I want to process the files generated by the S3 Loader, so I’m trying to make sense of the data that is there. I’ve struggled a bit to find some documentation on the topic. When I found this schema in the iglu repository, I thought it was all that I needed, sadly the number of columns were not the same (128 in the schema, 131 in the TSV files).
I also found this issue in which all the 131 properties are mentioned and it seems to match the data in the file. The 3 extra columns that are not included in the iglu schema are
Is it just that the iglu schema is not up to date to reflect those properties? Where can I find the definite source of truth regarding the files schema? Is there any documentation that I missed for the S3 Loader or Enrich applications where this is stated?
Hi @danielsepulvedab, welcome to the Snowplow community !
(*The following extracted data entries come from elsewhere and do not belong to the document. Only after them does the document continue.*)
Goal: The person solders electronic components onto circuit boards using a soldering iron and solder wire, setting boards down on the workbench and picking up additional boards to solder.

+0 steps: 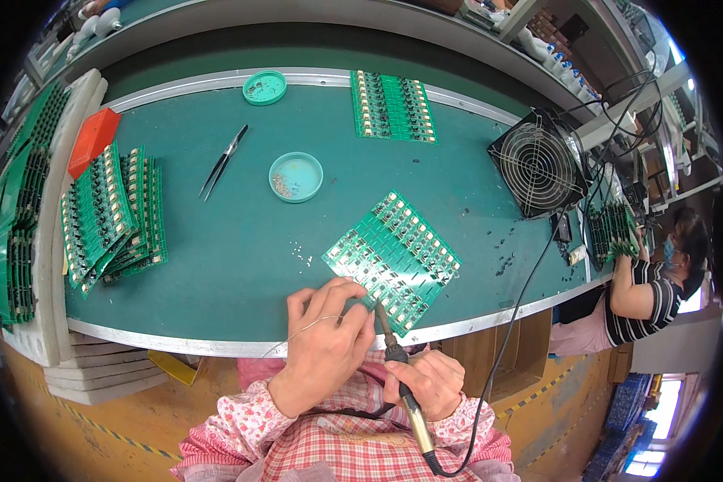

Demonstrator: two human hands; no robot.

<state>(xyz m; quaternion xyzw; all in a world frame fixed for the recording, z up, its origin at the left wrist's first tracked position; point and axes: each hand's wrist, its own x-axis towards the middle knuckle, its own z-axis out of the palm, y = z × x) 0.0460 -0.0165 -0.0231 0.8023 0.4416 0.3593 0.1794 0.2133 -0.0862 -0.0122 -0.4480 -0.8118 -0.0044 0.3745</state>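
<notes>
Clamping my right fingers (443,369) on the soldering iron (393,351) and left fingers (329,297) on the thin wire (320,319), I should feed it sparingly onto the circuit board (394,261).

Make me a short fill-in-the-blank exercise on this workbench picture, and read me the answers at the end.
1. The right hand grips the soldering iron, which points toward a circuit board whose main colour is ____.
2. The number of round dishes on the bench is ____.
3. The tweezers lie to the ____ of that circuit board.
4. The black fan stands toward the picture's ____ side.

Missing words: green; two; left; right.
</notes>
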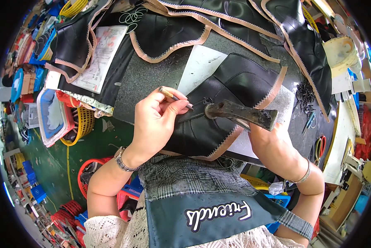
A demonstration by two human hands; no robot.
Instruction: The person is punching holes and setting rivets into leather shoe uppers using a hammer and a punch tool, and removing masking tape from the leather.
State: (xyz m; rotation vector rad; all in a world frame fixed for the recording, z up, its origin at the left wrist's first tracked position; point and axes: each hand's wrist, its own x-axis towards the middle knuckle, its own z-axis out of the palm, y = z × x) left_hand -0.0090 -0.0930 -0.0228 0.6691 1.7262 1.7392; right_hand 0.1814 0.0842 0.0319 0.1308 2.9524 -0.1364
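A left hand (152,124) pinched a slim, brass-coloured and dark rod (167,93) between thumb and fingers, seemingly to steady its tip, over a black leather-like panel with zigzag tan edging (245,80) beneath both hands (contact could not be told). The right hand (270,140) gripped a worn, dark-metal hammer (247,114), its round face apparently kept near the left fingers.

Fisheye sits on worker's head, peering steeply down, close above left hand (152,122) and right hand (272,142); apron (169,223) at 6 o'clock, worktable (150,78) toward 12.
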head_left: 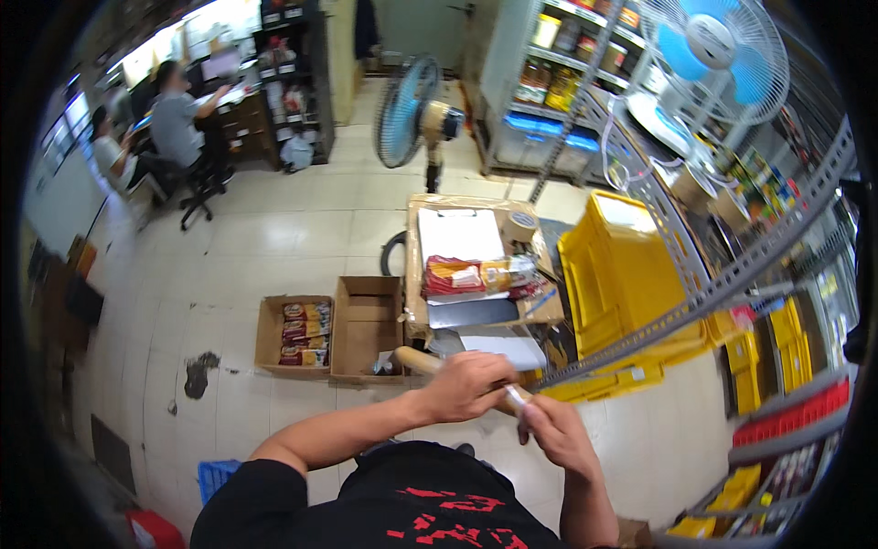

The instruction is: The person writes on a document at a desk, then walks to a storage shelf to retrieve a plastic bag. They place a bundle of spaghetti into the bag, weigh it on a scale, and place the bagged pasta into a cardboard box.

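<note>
My left hand (466, 386) is closed round a tan, rod-like thing (419, 360), perhaps a tube. Its rounded end sticks out to the left of the fist, and its kind is not clear. At the rod's other end, my right hand (556, 432) is closed with thumb and fingers pressed on it. Between the hands shows a short white band (515, 394). Just beyond them stands a cardboard-topped stand (414, 274), holding a red and yellow food packet (457, 274), a clipboard with white paper (457, 231) and a tape roll (521, 224).
Two open cartons stand left of the stand: one (267, 334) with several packets, one (368, 311) with a small item. A floor fan (407, 114) stands behind. Yellow bins (622, 274) and a slanting metal rail (668, 320) lie right. Two people (178, 123) sit far left.
</note>
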The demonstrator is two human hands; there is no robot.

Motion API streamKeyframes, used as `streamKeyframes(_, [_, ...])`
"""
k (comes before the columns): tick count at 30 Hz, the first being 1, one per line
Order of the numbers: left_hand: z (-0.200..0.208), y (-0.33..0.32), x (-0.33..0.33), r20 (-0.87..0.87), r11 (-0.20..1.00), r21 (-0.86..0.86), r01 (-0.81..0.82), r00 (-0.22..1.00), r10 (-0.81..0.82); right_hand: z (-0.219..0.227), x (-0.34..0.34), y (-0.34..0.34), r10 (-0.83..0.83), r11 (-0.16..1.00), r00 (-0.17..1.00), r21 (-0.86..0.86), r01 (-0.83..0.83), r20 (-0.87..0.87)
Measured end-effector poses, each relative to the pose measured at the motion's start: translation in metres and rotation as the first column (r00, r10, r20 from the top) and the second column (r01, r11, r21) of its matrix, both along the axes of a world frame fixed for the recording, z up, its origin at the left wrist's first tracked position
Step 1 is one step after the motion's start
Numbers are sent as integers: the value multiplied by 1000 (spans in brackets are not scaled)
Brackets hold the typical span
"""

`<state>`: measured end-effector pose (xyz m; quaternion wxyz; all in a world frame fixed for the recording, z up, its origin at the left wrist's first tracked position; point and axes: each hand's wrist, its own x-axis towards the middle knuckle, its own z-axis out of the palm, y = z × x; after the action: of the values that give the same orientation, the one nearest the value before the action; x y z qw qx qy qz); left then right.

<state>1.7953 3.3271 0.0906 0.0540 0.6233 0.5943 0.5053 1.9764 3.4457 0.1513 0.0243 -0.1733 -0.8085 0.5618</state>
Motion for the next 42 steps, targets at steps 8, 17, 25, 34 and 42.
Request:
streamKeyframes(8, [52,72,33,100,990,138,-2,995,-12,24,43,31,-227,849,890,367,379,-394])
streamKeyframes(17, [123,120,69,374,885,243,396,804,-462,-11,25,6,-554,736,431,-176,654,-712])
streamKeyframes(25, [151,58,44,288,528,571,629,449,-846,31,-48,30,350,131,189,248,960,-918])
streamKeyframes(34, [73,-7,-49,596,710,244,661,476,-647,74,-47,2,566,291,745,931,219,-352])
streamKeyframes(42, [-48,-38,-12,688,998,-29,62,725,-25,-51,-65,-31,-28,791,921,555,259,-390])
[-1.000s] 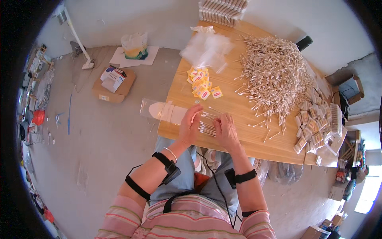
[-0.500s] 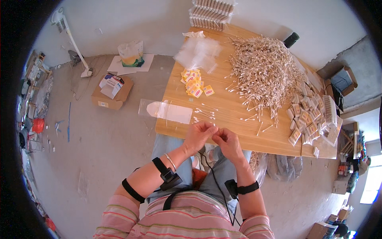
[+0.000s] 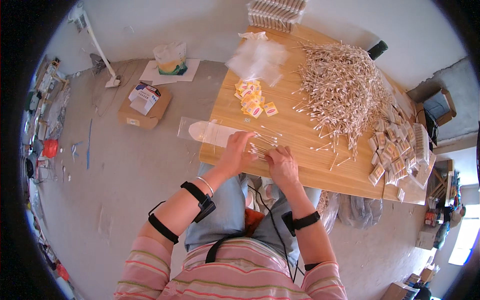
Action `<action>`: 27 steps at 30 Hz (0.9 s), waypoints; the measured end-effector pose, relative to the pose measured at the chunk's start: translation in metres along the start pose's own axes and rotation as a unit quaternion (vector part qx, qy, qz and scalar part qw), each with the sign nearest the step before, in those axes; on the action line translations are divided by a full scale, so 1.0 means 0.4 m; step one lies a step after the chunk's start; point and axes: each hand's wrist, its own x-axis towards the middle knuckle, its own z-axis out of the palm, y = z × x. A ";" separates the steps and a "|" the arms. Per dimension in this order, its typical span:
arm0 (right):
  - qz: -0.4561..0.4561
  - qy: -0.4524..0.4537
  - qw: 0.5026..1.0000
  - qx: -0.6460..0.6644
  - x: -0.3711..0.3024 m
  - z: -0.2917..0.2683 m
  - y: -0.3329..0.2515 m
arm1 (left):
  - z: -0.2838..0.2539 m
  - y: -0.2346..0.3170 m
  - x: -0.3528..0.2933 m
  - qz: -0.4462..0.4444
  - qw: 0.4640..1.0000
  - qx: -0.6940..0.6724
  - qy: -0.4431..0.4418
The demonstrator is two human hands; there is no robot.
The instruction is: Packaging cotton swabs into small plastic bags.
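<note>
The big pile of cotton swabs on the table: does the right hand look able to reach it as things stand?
Probably yes: the pile lies ahead and to the right of the right hand, with only a few loose swabs seen between them.

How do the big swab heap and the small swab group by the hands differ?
The swab heap is large and tangled; the small swab group has fewer, loosely aligned swabs. The swab heap lies farther right; the small swab group lies beside the left hand and right hand. Both are white-tipped, on the wooden table.
</note>
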 end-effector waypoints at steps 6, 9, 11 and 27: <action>-0.021 0.031 0.999 -0.024 0.021 0.024 -0.017 | 0.028 -0.038 -0.008 0.053 0.992 0.072 -0.086; 0.008 0.054 0.998 -0.020 0.011 0.027 0.005 | 0.032 -0.051 -0.005 0.052 0.996 0.053 -0.058; 0.011 0.061 0.998 -0.027 0.007 0.033 0.014 | 0.030 -0.061 0.000 0.065 0.994 0.061 -0.064; 0.018 -0.032 0.982 -0.187 -0.069 -0.079 0.044 | 0.033 -0.052 0.002 0.051 0.996 0.035 -0.069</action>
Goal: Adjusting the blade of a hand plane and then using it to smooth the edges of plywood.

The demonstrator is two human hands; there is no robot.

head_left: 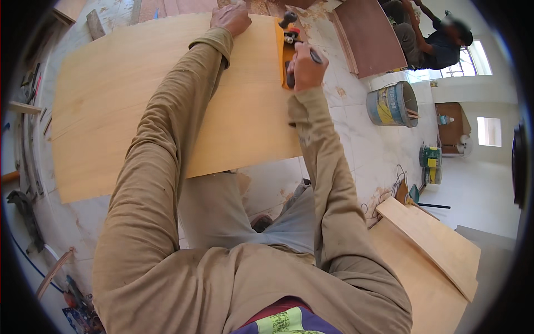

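Note:
A large pale plywood sheet (133, 111) lies in front of me above the tiled floor, its near edge over my legs. My left hand (231, 20) is at its far edge, fingers curled over and closed on the wood. At the sheet's right edge rests a hand plane (283, 55) with an orange-yellow body, a dark front knob and a dark rear handle. My right hand (309, 67) is wrapped round that rear handle, and the plane lies lengthwise along the edge. The fingertips of my left hand are partly hidden.
Right of the sheet stands a grey bucket (392, 104) with sticks in it. A reddish-brown panel (370, 36) is beyond it, beside a seated person (439, 44). More boards (428, 239) lie at lower right. Wood strips and tools (25, 150) line the left side.

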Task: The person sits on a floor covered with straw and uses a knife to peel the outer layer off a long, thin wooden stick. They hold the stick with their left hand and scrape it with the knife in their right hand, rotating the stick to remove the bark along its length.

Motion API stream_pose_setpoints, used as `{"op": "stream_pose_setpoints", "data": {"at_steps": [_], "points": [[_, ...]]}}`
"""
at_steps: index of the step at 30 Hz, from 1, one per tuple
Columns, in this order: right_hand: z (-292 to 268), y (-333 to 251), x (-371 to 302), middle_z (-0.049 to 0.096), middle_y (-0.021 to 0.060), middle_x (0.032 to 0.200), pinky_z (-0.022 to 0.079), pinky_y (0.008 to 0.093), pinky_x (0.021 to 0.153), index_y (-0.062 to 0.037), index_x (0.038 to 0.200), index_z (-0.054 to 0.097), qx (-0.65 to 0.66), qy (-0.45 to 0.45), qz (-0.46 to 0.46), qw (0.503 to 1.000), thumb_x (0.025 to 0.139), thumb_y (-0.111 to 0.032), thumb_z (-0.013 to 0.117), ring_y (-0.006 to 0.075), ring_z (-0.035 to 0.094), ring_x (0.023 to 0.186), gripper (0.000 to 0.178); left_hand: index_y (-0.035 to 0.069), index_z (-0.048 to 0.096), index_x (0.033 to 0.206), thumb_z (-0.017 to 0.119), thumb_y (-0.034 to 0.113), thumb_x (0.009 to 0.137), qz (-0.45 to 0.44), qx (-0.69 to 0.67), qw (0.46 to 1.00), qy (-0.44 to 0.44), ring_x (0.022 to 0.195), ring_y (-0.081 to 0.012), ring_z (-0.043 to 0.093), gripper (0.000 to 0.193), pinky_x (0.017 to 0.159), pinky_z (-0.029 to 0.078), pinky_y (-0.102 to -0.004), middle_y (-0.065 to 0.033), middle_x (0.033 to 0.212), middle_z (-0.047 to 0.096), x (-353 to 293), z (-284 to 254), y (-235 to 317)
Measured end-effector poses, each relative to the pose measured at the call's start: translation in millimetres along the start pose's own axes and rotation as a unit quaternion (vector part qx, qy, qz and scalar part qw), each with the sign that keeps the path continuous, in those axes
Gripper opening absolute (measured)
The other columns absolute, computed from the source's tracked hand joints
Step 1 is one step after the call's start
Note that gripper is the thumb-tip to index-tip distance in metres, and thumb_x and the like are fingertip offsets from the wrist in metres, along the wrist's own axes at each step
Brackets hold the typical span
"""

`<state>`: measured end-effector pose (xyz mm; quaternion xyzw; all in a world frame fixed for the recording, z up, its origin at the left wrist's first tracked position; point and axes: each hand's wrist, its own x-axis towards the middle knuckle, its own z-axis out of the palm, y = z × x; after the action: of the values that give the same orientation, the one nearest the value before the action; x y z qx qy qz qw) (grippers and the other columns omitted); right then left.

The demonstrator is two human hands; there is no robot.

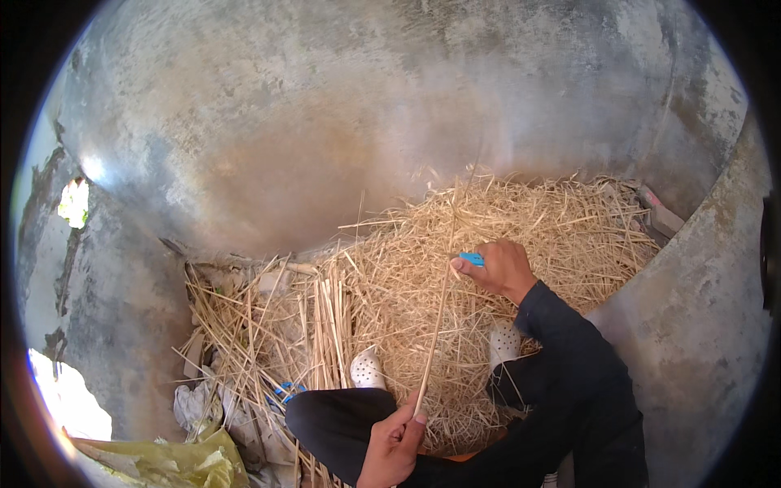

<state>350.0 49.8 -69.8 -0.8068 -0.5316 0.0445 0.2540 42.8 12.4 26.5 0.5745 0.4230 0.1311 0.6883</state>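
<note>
A long, thin straw-coloured stalk (439,325) runs from low in the middle up and away over the straw. Its near end is pinched between the thumb and fingers of my left hand (393,449), by my bent knee. Farther up, my right hand (500,271) closes round a small blue-handled tool (471,259), with the thumb tip against the stalk. Any blade on the tool is hidden or too small to make out. Under both hands spreads a thick heap of loose straw shavings (537,220).
Left of my white shoe (368,370) lies a bundle of straight stalks (327,333). A yellow-green plastic sheet (175,460) sits at the lower left, near blue string (285,392). Concrete walls (325,106) enclose the far side and both flanks. Bricks (663,215) lie at the right corner.
</note>
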Motion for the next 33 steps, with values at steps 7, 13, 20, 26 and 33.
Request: {"op": "stream_pose_setpoints", "data": {"at_steps": [7, 13, 20, 26, 33], "points": [[10, -49, -39, 0.052, 0.0102, 0.046, 0.041, 0.0422, 0.045, -0.0092, 0.055, 0.062, 0.039, 0.018, -0.148, 0.988, 0.079, -0.08, 0.037, 0.0264, 0.053, 0.042, 0.079, 0.001, 0.051, 0.128, 0.05, 0.012, 0.097, 0.061, 0.0, 0.998, 0.005, 0.055, -0.0013, 0.032, 0.033, 0.049, 0.024, -0.0186, 0.0088, 0.064, 0.039, 5, -6, -2], [-11, 39, 20, 0.055, 0.0104, 0.05, 0.043, 0.0398, 0.044, -0.0069, 0.055, 0.062, -0.079, 0.073, 0.03, 0.994, 0.079, -0.081, 0.037, 0.0268, 0.057, 0.047, 0.082, 0.003, 0.06, 0.118, 0.051, 0.017, 0.097, 0.06, 0.02, 0.997, -0.051, 0.055, -0.0035, 0.03, 0.027, 0.049, 0.023, -0.0214, 0.0074, 0.061, 0.037, -18, 1, -11], [-11, 42, 28, 0.052, 0.0101, 0.049, 0.045, 0.0427, 0.047, -0.0045, 0.053, 0.056, -0.041, 0.07, 0.105, 0.991, 0.078, -0.081, 0.038, 0.0275, 0.057, 0.047, 0.083, -0.001, 0.045, 0.135, 0.046, 0.014, 0.099, 0.031, 0.042, 0.997, -0.057, 0.049, -0.001, 0.031, 0.039, 0.047, 0.026, -0.0175, 0.0078, 0.061, 0.037, -5, -1, -12], [-21, -38, -35, 0.054, 0.0127, 0.05, 0.046, 0.0426, 0.048, -0.003, 0.056, 0.059, 0.014, -0.049, -0.024, 0.998, 0.076, -0.084, 0.036, 0.0303, 0.056, 0.047, 0.086, -0.002, 0.039, 0.136, 0.04, 0.015, 0.098, -0.031, -0.258, 0.963, -0.073, 0.037, -0.0059, 0.031, 0.042, 0.047, 0.035, -0.0215, 0.0041, 0.053, 0.033, 22, -29, -28], [1, -39, -24, 0.054, 0.0151, 0.049, 0.045, 0.0428, 0.046, -0.0025, 0.056, 0.061, 0.03, -0.03, -0.02, 0.999, 0.074, -0.085, 0.035, 0.0292, 0.058, 0.048, 0.089, -0.002, 0.037, 0.138, 0.041, 0.014, 0.098, -0.026, -0.245, 0.966, -0.079, 0.037, -0.0056, 0.031, 0.043, 0.047, 0.033, -0.021, 0.0048, 0.054, 0.033, 11, -21, -15]]}}
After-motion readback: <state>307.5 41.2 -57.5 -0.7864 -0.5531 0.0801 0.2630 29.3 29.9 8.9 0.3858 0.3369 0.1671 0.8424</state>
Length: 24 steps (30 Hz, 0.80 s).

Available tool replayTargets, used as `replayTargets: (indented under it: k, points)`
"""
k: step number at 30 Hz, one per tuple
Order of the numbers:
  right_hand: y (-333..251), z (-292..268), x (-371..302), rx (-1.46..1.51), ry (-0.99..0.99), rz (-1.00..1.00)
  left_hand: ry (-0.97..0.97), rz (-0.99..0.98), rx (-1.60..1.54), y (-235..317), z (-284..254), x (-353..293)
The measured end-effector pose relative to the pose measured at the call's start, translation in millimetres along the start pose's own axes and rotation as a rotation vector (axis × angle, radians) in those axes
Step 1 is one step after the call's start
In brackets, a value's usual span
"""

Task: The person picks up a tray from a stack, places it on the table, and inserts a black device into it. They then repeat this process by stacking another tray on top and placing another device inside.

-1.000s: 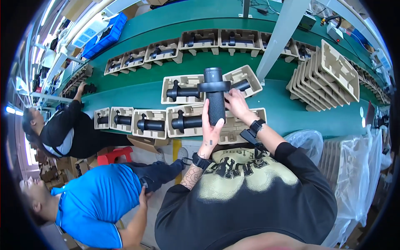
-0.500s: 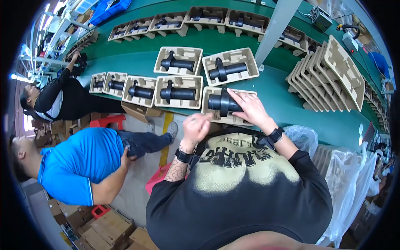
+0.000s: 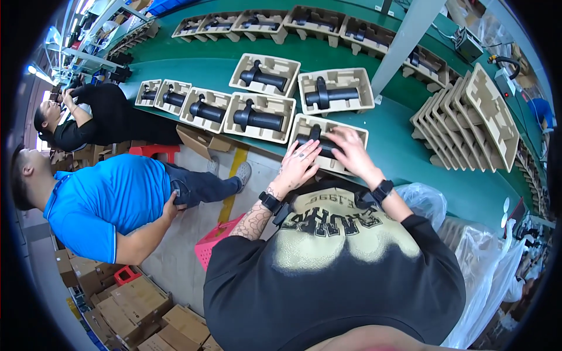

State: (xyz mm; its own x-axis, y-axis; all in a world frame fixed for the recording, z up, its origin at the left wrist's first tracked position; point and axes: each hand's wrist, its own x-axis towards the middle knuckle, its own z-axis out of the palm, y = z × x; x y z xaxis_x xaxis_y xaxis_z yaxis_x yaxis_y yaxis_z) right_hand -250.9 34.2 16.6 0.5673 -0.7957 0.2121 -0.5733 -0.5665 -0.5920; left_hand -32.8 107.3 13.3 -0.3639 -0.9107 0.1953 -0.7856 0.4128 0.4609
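Close in front of me, a black tube-shaped device [image 3: 316,133] with a raised cross-piece lies in a beige moulded-pulp tray [image 3: 360,133]. My left hand [image 3: 297,168] rests on its left end and the tray's near rim, fingers stretched out. My right hand [image 3: 353,153] is over the right part of the device, fingers spread and slightly bent, touching it from above. Both hands hide much of the device. Just beyond is another tray [image 3: 367,88] with a similar black device [image 3: 336,95]. A third filled tray [image 3: 291,111] stands to the left.
Several filled trays [image 3: 205,108] line the bench's near edge; more stand on the far ledge [image 3: 313,23]. A stack of trays [image 3: 468,120] leans at right, beyond a grey post [image 3: 404,44]. A person in blue [image 3: 126,199] and one in black [image 3: 105,117] are at left.
My left hand has moved from beside the tray onto the device, its fingers straightening. My right hand's fingers have lifted and bent. The person in black has raised their hands toward their head.
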Motion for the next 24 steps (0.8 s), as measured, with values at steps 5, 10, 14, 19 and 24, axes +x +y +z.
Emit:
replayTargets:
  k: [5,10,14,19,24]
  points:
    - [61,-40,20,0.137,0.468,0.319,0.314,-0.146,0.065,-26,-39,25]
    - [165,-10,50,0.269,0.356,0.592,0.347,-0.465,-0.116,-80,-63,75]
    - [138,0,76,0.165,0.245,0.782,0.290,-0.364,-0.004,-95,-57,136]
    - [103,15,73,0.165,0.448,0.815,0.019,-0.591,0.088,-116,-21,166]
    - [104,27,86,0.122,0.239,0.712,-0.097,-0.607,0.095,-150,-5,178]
Iglu schemas describe self-describing JSONs (more info here. We don’t have an equivalent for TSV.
To parse these TSV enriched events, you can use our analytics SDK. To use it you will need to
import com.snowplowanalytics.snowplow.analytics.scalasdk.Event and parse a line with
Event.parse(line). You can then directly access the fields, e.g.
event.user_id. The list of fields is available here.
There is also a Python version.
Please do not hesitate if you have more questions!
That schema reflects the atomic.events table in database (eg. redshift) - the three fields you mentioned each would correspond to their own, (mostly custom) schemas.
unstruct_event is where custom data goes - the process of tracking them involves creating a schema for them.
contexts is an array, housing custom context data - similar scenario to events, except the standard contexts have their own schemas (eg. which are in iglu central).
derived_contexts houses data that came from an enrichment process - some of these are custom (and so you would again create your own schema), some are standard and have schemas in Iglu Central.
As I type, I noticed that BenB has responded to your use case. I’ll just add that there are also JS and .NET Analytics SDKs!
Thanks for the answers! I’ll check the SDKs